Not long after that she developed dvt in her leg. So distressing watching her trying to walk around on top of everything else..

Now under nhs..she had her cat scan results May 2012.. the tumor, which they said was 3 cm, has now spread to her liver.. and was given months!!! How can this be!!?? It still feels so surreal, i'm mostly in a world of my own...fine one minute, in bits the next.. My dad is lost, eventhough my mam is the boss lol, she has done everything for my dad. Its heartbreaking. You wouldnt wish to meet a more kind and caring person, my dad too, they are the most amazing parents, and nothing has ever been too much trouble for them.. They've doted on me and my younger sister. I also have a daughter 24yrs and my nephew is 6yrs, their two eyes. We have been their world. And if I havn't seen my mam, which is mostly everyday, I have spoken to her on the phone.

What seems like a few months ago she was so lively, out and about in the car, doing the normal things and now shes so fragile, gone so tiny, its just so heartbreaking to see..

She is now tired alot and sleeping alot more, but doing her best to eat as much as her condition allows her.
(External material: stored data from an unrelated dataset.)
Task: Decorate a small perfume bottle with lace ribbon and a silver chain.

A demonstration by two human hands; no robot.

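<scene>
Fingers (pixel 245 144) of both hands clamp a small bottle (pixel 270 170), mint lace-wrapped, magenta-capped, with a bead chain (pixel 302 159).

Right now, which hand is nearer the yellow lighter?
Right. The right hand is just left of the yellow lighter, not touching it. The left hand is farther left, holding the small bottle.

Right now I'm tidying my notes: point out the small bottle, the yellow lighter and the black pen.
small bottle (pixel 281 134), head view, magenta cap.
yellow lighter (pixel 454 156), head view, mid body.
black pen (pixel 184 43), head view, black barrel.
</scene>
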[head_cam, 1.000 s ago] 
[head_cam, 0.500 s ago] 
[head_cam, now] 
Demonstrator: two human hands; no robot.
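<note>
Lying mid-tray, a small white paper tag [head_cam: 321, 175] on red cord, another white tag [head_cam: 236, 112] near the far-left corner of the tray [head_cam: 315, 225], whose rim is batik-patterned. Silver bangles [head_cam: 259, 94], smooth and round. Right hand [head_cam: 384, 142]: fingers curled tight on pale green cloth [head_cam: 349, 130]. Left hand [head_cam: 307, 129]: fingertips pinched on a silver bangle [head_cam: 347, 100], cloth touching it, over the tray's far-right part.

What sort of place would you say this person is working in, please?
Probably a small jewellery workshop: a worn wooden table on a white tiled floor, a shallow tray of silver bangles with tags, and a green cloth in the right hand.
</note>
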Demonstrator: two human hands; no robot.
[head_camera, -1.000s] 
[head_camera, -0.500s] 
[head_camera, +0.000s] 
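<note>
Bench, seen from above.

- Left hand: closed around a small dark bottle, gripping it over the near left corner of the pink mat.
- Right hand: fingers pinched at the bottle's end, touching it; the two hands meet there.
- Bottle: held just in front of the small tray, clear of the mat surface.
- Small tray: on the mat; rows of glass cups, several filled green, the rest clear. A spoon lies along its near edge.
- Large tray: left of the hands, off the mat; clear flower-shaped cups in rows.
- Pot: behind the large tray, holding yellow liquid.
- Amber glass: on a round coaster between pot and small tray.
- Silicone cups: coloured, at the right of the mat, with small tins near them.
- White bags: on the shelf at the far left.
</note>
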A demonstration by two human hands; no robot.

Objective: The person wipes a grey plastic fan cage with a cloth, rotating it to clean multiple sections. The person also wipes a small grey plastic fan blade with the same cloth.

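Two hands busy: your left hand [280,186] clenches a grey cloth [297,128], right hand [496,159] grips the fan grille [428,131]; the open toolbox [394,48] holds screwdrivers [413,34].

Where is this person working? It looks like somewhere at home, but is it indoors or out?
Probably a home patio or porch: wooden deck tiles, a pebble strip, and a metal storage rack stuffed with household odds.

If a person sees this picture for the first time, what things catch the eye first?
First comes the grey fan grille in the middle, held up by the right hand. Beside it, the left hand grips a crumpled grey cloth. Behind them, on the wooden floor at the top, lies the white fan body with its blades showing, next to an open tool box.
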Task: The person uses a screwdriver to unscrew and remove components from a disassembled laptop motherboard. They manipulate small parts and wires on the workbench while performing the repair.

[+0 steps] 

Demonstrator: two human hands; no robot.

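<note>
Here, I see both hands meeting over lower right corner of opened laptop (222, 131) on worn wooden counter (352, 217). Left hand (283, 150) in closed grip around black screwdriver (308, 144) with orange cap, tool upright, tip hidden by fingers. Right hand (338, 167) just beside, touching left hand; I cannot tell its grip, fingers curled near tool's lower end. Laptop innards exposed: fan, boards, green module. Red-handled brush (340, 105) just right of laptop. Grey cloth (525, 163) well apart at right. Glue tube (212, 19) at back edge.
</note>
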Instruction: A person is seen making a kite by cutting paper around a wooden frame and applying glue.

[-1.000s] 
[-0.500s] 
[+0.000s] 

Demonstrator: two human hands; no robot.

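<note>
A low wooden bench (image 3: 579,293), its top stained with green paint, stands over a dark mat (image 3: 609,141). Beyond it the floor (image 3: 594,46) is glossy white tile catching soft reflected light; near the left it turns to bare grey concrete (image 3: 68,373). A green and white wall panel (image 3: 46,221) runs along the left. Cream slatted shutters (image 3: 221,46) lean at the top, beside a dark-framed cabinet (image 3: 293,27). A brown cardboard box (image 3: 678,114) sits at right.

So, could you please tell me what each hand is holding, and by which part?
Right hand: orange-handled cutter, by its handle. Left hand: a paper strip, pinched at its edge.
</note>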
She has very little energy, and is very tired just walking up the stairs to bed, even washing her hair now my dad has to help her ..it is just so frightening, it breaks my heart.

Shes on morphine tablets and paracetemol now which is helping with pain, so have helped her eat a little, tho her tastes have changed and she is craving some odd things lol- food and drinks that she would never have looked for before, is this normal....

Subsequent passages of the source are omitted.